Yes, but scheduled times can look like timestamps. It might be tempting to store a date+time+location as just a UTC timestamps but timezones can and do change so the UTC timestamps for that scheduled time is not fixed.


> A timestamp is the time at which some event happened,

It's important to the advice to make explicit that the use of “timestamp” in that sense is intended, because “timestamp” is also in many contexts “the data type that combines date and time of day and, perhaps optionally, time zone information”. The application of “timestamps” in the latter sense is not limited to when they represent “timestamps” in the former sense.


And the time offset that was in effect when the event happened, allows you to easily answer questions like "Did the shop open late, i.e. after 10 AM local time?".


The most interesting case of this I encountered was for photo 'timestamps' on a global sharing site. UTC was being used and I was proposing a change to local time. There was great debate as many drank the UTC juice and stopped thinking.

It was when I showed them that we also have a 'shot at' location then proceeded to show Christmas eve photos showing the UTC time converted to the viewers local timezone (not always evening, not always Dec 24) alongside where the photo was taken. Just as in space-time a photo needs both a time and a place.


Sounds like the problem was images being uploaded with a timestamp without a timzeone, in which case neither solution would work.


The timezone could be inferred from uploader's geoip as a fallback. The problem was that even if the timezone was known at time of upload it was converted to UTC and lost when stored.


For historical events, where the local time is important, the combination of "UTC timestamp" and "local time offset in effect at the moment the timestamp was taken" seems to be the choice. Allows you to easily learn what time the wall clock was showing at the moment.


Databases have support for a single type that encodes exactly like this. In postgresql a timestamptz shows as 'yyyy-mm-dd hh:mm:ss.123456+1234' but internally it's stored as UTC unixtime and tz offset.


Doesn't it actually store the timezone's IANA name and uses the tzdata to do conversions? That implies slightly more work than storing just the effective timezone offset, but is probably more correct when it comes to the timestamps in the future.


Docs aren't 100% explicit but it seems that it uses tzdata etc to convert to offset as necessary and stores offset--that wouldn't affect correctness as the conversion is done now not in the future.


Totally. "Store everything in UTC" is just another flavor of "pick a timezone to store everything." In a lot of cases, you probably need to go ahead and just store the fully qualified date including timezone/offset for each record.


Even storing offset or timezone might not be enough if what you really want is some future date and time at a particular location. Timezones do change, including the regions they cover.

Still, for things that have already happended, storing them as a UTC timestmp is almost always the correct thing to do.


I made that mistake early my career following this exact advice and I ended up with a lot things were randomly 1 hour off depending on when the record was created and the date entered.
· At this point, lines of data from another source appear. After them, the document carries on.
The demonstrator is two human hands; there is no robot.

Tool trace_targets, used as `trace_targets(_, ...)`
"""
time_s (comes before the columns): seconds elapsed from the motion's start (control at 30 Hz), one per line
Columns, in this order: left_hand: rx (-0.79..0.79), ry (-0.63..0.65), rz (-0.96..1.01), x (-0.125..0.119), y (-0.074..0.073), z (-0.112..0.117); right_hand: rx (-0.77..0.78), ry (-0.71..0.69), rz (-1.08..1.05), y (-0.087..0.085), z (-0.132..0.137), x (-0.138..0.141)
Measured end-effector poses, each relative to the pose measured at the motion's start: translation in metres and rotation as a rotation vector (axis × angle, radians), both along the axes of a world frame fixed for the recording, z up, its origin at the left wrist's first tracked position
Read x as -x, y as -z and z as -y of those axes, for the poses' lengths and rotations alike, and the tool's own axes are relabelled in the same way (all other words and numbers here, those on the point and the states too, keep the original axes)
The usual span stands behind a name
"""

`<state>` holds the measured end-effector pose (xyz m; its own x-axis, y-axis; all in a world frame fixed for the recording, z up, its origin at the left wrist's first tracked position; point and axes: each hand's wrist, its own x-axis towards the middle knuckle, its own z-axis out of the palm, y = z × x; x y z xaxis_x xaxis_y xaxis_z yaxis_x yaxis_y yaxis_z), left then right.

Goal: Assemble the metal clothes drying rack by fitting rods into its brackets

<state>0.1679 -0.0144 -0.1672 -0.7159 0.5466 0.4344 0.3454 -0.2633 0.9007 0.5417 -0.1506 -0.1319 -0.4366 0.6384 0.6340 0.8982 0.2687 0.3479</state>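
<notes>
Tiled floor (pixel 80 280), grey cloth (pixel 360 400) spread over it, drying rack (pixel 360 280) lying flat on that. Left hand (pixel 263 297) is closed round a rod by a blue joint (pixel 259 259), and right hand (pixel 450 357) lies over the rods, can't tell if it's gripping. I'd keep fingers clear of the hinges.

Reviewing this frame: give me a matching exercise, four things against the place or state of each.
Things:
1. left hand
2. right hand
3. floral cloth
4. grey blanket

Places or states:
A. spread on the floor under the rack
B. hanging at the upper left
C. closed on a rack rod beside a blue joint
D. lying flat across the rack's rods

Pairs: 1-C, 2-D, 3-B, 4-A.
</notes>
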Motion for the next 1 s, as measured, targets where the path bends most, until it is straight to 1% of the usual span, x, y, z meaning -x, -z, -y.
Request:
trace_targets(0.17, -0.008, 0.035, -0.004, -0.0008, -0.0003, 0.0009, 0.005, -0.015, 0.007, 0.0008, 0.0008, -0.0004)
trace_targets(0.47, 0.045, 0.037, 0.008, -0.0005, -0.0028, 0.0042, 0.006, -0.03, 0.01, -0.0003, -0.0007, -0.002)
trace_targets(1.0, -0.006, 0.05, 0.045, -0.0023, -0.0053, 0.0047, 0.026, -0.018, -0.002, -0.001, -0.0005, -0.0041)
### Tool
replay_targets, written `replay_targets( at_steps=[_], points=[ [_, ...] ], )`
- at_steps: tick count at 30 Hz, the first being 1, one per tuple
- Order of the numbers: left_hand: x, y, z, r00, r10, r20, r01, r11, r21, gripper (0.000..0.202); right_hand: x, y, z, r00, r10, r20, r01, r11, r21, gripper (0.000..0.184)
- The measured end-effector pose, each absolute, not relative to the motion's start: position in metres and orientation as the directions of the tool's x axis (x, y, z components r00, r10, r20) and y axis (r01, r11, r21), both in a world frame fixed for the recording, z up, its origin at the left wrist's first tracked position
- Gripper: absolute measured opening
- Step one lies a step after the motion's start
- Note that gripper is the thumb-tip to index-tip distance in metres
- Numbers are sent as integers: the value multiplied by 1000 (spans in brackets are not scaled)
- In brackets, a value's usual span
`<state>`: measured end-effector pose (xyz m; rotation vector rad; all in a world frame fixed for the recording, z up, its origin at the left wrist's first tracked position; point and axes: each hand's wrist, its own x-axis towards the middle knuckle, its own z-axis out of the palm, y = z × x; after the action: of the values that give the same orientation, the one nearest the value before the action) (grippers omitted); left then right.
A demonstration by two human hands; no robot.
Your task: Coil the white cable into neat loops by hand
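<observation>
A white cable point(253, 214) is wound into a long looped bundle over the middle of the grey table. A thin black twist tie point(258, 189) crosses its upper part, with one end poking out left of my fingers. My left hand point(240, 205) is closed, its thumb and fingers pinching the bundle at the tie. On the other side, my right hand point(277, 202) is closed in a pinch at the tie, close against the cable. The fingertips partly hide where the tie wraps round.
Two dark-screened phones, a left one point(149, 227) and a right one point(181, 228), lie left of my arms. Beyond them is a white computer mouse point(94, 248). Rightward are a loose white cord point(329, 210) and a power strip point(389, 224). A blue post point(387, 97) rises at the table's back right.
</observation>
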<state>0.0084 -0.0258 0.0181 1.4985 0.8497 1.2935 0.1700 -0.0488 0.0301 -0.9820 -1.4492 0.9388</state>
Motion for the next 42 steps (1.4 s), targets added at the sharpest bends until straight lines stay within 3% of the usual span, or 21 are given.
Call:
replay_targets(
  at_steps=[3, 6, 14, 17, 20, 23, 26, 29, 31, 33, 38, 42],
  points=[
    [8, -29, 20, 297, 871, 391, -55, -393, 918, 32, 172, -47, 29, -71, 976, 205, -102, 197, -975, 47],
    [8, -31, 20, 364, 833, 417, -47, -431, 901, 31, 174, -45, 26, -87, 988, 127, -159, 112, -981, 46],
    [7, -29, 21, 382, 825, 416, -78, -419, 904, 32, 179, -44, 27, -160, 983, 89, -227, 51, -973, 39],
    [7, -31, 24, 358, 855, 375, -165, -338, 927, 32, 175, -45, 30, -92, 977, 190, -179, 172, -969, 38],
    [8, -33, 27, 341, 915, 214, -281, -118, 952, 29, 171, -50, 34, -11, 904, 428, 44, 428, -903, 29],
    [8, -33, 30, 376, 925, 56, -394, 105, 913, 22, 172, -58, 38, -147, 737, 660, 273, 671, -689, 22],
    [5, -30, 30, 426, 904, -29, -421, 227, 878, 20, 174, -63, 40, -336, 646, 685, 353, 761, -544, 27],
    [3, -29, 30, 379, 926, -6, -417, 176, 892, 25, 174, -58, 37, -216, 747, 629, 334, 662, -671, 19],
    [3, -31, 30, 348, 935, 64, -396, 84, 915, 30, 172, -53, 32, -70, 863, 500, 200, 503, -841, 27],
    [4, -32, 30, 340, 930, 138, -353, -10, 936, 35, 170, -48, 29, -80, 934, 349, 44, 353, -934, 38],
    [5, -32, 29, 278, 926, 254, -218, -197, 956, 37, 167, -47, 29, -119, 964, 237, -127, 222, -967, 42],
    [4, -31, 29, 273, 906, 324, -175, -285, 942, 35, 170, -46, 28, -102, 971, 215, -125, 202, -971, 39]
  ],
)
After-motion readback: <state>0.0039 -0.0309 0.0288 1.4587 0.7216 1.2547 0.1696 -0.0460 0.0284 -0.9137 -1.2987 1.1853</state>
That is the difference between a clock reading and a timestamp.


> STORE YOUR TIMESTAMPS IN UTC. NOT US Pacific or any other local timezone.

What difference does it make if the timestamp includes the timezone? The UTC value can be recovered. In some applications the timezone is useful e.g. when intraday times matter.


Odds are that you forgot to record the timezone at all, and it didn't matter until you already have users in different timezones who have saved data and they don't remember which timezone they saved everything in.

If you record the timezone you can convert. Even then, it is easier to use UTC just because everyone else does and so you can feed UTC into any third party library and it will work.


Daylight savings might get in the way, especially if daylight savings rules change some time later.


People ask "why UTC"? Good question. Here's why:

You can always translate UTC to a local time in a given timezone. With IANA zoneinfo, you can do that correctly even for historical data in places where timezone rules changed in the past.

You can always calculate elapsed times correctly by taking differences between UTC timestamps. With local times you can't. Because daylight time transitions.

If you started with a local service, UTC lets you expand globally without explaining to your new customers why your timestamps are not in their timezones.

Daylight time transition days. Because daylight time.

Oddball daylight transition rules. Because Indiana USA, from the legislature that almost wrote a law declaring the value of π to be 22/7.

Because almost everybody will understand your decision, even after you're gone.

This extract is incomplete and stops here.